I also took a look at which videos I’ve rewatched the most this past semester.
You can see I’ve really been into guitar recently — all top 3 videos are songs I learned or have been learning. Sadly, it’s been 14 full repeats of “isn’t she lovely”, and I still haven’t finished learning it 😔
Visualizing the trending videos by category shows us that Entertainment, Gaming, and News & Politics videos make it into the trending section most often. We also see the overall portion of the pie that each category takes up stays relatively constant.
Then, I plotted the category distributions over time of just the trending videos I watched. Out of over 500 trending videos each day, I usually watch less than 15, and my preferences are largely concentrated in the Music and Entertainment categories.
I also plotted a correlation matrix to see relationship between video impact metrics.
All variables are positively correlated. This makes sense because likes, dislikes, comments, and views generally all measure reach or engagement. The more views, the more opportunities for engagement with the video; moreover, more dislikes also correlate with more likes, so the measurement should be scaled before comparing between videos.
Sentiment from Trending Videos
YouTube trending videos typically reach millions of views, so the sentiment expressed in the video likely reflects or at least affects viewers to some extent. Thus, I analyzed the sentiment of the descriptions of the trending videos within the last 4 months to gather insights on overall public emotions. I used the AFINN lexicon, which ranges from -5 to 5, to score the sentiment of the text, and I averaged the sentiment of all the videos for each day.
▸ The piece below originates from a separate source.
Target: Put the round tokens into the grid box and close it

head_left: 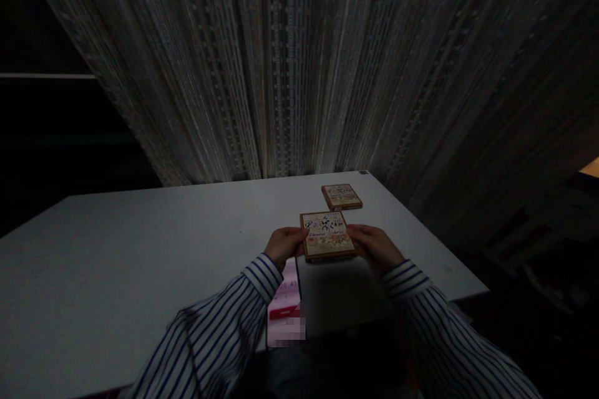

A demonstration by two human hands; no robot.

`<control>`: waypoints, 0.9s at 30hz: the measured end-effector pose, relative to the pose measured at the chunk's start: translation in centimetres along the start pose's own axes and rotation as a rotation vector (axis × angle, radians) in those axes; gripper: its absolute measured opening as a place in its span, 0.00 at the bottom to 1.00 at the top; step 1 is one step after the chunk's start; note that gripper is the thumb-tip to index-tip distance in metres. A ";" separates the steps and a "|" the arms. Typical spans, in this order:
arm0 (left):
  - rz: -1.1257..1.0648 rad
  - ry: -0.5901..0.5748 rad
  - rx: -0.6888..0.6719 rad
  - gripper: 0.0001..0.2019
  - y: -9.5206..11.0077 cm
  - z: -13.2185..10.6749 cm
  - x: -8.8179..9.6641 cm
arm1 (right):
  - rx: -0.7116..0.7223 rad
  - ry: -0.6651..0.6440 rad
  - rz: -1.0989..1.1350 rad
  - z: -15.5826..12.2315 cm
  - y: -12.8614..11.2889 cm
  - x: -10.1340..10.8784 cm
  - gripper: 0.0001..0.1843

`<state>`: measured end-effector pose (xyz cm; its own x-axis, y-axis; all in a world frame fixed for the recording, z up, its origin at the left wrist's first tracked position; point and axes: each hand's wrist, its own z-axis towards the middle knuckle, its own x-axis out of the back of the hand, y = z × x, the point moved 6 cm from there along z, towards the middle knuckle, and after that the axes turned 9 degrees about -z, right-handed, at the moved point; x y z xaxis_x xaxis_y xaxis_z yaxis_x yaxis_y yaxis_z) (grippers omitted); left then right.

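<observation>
Between my two hands is a flat Chinese chess box (329, 236), its printed lid facing up. My left hand (285, 244) grips the box's left edge, thumb on top. On the opposite edge, my right hand (374, 245) is closed in the same way. The fingers beneath the box are hidden. A second box (342, 196) with a similar printed lid lies on the table just beyond the held one. Below my left hand, partly covered by my sleeve, lies a phone (285, 299) with a lit pink screen.
The white table (154, 262) extends far to the left; its right edge slants down past my right arm. Behind it hangs a patterned string curtain (281, 75). The surroundings are dark, with a pale orange surface (591, 167) at the far right.
</observation>
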<state>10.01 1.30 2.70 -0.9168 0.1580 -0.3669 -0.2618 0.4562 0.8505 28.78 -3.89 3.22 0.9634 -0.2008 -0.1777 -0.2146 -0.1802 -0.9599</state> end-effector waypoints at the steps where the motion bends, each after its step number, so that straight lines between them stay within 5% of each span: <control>1: 0.024 0.034 -0.009 0.07 -0.2 0.3 -0.2 | -0.003 0.007 -0.008 0.0 0.0 0.6 0.10; 16: 0.219 0.002 0.012 0.12 -2.5 3.3 -6.0 | -0.070 0.072 -0.155 0.9 -0.4 7.4 0.07; 27: 0.485 0.011 0.001 0.15 -3.5 5.9 -8.4 | -0.064 0.070 -0.433 4.2 -0.2 11.7 0.12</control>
<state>20.38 3.52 0.62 -0.9363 0.3430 0.0758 0.1967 0.3334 0.9220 40.80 -2.19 0.40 0.9538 -0.1581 0.2554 0.1950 -0.3210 -0.9268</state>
The plot above graphs the overall averaged sentiment as seen from trending videos on YouTube. First we note that the averages are all positive, but relatively neutral, with only one daily average reaching above a score of 1. There are certainly fluctuations in sentiment, with sentiment in late March dropping close to 0. A look at the trending videos during the last week brings up videos like “Authorities use pepper balls on South Beach crowds after new curfew passes” and “Witness to King Soopers shooting describes scene”.
Conclusion and Next Steps
Overall, this analysis gave me a more detailed look at my own YouTube activity as well as the makeup of the trending YouTube videos. Some limitations and challenges of my analysis include:
- Limited data — I was hoping to analyze my entire search and watch history on YouTube starting several years back until now, but Google Takeout only retained the past 4 months. Thus, I wasn’t able to examine how my YouTube consumption behavior has changed throughout the years or conduct sentiment analysis on trending videos over a longer period of time.
- Working with the YouTube API — I encountered several challenges when trying to get an authorization key and when working with the YouTube API. This made it difficult to do all the analysis I had hoped to do. Nonetheless, it was interesting to see all the data that is available for the videos and use it to gather some insights about my own behavior.
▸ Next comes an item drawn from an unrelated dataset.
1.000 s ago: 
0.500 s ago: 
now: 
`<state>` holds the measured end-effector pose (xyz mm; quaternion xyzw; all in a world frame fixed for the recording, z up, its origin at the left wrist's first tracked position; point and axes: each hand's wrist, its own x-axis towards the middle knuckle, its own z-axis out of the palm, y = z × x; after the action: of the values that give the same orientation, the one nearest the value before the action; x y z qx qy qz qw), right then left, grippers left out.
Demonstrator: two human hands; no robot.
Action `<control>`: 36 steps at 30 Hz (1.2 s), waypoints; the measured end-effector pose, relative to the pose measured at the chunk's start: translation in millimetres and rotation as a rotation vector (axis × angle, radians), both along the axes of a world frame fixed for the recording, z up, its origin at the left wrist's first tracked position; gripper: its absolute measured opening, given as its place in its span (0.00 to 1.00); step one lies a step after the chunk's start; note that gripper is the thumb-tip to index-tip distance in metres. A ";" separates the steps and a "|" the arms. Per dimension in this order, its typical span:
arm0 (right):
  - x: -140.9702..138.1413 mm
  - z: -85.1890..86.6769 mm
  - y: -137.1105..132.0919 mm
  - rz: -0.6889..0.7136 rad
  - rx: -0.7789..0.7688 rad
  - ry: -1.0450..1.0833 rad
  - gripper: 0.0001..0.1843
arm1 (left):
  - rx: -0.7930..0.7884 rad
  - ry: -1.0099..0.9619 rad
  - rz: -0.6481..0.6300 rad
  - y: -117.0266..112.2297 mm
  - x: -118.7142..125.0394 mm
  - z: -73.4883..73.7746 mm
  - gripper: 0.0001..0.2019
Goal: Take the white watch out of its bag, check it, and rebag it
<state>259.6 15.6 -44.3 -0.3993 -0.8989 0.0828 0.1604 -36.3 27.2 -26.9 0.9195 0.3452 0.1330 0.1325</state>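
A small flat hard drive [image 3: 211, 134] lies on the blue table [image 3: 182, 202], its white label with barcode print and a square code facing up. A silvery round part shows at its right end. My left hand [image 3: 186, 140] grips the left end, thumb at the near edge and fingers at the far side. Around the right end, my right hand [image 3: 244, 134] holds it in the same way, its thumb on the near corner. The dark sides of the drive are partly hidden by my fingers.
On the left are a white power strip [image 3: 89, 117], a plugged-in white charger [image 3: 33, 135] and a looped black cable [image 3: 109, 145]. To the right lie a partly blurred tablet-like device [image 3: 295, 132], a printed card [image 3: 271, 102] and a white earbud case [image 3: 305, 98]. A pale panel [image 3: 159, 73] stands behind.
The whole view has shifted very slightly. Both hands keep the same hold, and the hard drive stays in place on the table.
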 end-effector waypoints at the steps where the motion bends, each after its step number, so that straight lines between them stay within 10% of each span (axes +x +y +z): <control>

- Language challenges & global applicability — Since many of the videos I watch have Chinese or Korean titles, my NLP analysis may not have picked up on them accurately as I would have liked. This can be seen from the extra symbols in the wordcloud of search terms. A next step would be to look into methods of dealing with special characters and improving this applicability to different regions.
Ultimately, I hope to continue with this analysis to further examine my YouTube activity (eg. favorite YouTubers, segmenting my watched videos by local regions, etc.). Additionally, I could even examine what makes a YouTube video viral, perhaps using even more detailed metadata like when a video was posted, length of video, and video category to predict the level of engagement a video receives within a certain time.
About the author
My name is Olivia, and I’m a junior at the University of Pennsylvania Wharton School. This data project was conducted in R for the course OIDD245: Analytics & The Digital Economy.